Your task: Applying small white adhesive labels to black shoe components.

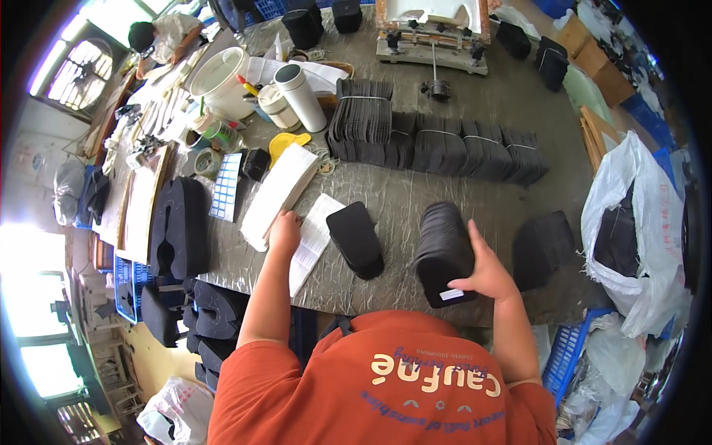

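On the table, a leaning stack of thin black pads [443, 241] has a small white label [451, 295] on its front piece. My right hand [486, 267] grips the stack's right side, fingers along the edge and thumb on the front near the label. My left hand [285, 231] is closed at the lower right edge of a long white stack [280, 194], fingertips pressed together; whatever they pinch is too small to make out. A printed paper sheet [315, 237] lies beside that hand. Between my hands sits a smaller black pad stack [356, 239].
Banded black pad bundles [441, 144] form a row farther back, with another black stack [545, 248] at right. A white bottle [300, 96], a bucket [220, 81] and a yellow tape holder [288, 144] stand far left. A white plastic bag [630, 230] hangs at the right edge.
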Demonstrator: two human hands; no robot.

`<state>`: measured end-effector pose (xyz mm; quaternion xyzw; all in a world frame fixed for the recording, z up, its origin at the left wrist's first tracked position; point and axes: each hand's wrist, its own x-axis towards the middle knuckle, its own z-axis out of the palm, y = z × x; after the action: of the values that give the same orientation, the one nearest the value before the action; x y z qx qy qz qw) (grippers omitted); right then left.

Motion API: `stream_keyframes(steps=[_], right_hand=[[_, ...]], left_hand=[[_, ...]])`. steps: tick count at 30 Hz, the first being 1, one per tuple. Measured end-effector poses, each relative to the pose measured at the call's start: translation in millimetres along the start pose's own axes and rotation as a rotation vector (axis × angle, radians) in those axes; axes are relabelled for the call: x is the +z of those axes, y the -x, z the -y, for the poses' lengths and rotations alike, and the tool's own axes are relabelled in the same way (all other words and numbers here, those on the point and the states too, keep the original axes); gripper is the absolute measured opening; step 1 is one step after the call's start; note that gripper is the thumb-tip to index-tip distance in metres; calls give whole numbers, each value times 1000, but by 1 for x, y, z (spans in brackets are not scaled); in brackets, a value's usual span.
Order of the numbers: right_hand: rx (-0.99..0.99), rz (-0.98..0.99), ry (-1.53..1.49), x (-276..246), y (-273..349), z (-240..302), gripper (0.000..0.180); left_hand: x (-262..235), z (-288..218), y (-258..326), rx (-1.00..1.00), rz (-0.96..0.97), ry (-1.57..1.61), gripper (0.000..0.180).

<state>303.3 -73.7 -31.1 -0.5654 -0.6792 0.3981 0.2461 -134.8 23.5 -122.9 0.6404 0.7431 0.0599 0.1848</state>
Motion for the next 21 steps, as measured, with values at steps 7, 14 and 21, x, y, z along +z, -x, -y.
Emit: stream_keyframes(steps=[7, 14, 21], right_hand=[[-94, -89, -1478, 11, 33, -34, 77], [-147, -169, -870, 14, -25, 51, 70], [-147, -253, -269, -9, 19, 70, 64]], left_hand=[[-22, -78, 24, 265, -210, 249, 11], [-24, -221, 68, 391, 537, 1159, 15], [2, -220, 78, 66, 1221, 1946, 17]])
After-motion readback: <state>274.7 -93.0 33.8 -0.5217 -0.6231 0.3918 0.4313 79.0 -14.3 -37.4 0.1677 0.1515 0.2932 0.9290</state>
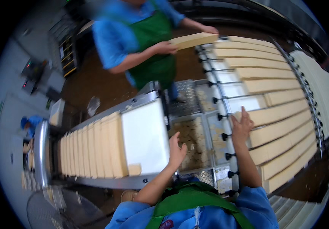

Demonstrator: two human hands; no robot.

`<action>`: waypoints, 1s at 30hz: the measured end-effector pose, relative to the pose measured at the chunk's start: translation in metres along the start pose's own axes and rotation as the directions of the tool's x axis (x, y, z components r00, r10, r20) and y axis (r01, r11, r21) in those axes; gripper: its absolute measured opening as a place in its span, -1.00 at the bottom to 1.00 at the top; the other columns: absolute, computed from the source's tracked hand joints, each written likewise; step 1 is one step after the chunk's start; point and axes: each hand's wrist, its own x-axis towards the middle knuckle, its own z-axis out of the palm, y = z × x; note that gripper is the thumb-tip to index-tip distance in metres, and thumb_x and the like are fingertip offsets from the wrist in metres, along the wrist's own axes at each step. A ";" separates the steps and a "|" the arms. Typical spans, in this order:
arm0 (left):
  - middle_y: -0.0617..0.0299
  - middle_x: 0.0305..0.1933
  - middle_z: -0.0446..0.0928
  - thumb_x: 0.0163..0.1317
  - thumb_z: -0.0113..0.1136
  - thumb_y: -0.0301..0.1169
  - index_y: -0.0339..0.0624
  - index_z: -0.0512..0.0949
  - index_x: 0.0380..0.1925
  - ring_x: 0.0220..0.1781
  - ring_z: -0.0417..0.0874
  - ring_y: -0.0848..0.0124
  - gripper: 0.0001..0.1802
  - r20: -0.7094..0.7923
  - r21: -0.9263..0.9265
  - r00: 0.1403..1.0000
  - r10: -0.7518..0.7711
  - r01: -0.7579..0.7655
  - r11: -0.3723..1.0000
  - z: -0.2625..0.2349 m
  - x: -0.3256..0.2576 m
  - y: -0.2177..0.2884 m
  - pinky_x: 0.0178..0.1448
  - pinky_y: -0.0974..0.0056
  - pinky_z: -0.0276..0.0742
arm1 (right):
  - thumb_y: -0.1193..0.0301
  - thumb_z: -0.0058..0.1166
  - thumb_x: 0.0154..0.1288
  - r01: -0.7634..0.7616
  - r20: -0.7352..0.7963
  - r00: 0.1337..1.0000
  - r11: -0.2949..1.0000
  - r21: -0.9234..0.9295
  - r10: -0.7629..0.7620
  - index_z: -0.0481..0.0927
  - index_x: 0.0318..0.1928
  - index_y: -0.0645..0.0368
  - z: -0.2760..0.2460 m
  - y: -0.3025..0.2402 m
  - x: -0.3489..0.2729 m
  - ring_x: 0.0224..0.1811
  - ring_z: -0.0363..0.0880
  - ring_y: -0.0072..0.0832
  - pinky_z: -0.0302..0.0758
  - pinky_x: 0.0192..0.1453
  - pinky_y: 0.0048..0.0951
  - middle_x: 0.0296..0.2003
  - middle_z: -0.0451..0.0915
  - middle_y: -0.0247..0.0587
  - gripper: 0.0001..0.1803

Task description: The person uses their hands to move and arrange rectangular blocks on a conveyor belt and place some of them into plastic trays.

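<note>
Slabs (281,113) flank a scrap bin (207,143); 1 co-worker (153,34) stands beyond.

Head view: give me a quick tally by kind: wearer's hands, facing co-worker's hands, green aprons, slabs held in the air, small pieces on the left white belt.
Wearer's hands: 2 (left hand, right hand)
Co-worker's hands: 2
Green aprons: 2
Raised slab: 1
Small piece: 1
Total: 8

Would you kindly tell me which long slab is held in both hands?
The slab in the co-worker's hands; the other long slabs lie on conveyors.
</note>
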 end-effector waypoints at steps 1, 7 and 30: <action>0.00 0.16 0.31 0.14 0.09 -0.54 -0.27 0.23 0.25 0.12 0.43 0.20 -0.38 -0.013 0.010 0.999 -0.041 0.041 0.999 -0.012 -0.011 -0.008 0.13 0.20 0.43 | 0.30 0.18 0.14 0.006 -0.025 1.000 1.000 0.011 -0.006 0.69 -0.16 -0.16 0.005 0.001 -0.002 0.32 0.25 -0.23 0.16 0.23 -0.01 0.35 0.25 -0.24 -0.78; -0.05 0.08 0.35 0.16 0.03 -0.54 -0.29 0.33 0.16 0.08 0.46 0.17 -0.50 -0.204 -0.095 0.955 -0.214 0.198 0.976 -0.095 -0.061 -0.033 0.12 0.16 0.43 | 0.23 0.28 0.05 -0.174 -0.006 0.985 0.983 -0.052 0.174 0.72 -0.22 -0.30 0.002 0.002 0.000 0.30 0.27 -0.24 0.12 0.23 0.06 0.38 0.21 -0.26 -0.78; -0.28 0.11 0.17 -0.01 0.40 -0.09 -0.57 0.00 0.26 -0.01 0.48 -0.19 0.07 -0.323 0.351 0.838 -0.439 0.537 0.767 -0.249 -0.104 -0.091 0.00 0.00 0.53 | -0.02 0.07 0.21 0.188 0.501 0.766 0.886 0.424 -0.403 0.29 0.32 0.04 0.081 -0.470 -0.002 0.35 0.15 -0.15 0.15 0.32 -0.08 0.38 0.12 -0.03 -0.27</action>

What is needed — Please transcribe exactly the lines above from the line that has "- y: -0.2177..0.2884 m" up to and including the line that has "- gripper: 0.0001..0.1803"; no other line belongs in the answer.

Task response —
  - y: -0.2177..0.2884 m
  - pinky_x: 0.0178..0.1448
  - pinky_y: -0.0974..0.0056
  - pinky_z: -0.0276..0.0742
arm1 (right):
  - thumb_y: -0.1193..0.0301
  - thumb_z: -0.0058..0.1166
  - thumb_x: 0.0154..0.1288
  - r01: -0.7634..0.7616
  - r20: -0.7352..0.7963
  - r00: 0.1337..1.0000
  - r11: -0.2949..1.0000
  - r21: -0.9234..0.9295
  - r10: -0.7629..0.7620
  - index_z: -0.0481..0.0927
  - index_x: 0.0318..0.1928
  - index_y: -0.0645..0.0368
  - z: -0.2760..0.2460 m
  - y: -0.3025..0.2402 m
  - x: -0.3489..0.2729 m
  - ring_x: 0.0224..0.1811
  - ring_z: -0.0363..0.0880
  - ring_y: -0.0072..0.0832
  - pinky_z: -0.0302..0.0758
  - pinky_x: 0.0192..0.1453
  - pinky_y: 0.0048..0.0951
  - middle_x: 0.0296..0.2003
  - middle_z: -0.0451..0.0915
  - middle_y: -0.0247..0.0587
  - gripper: 0.0001..0.1803

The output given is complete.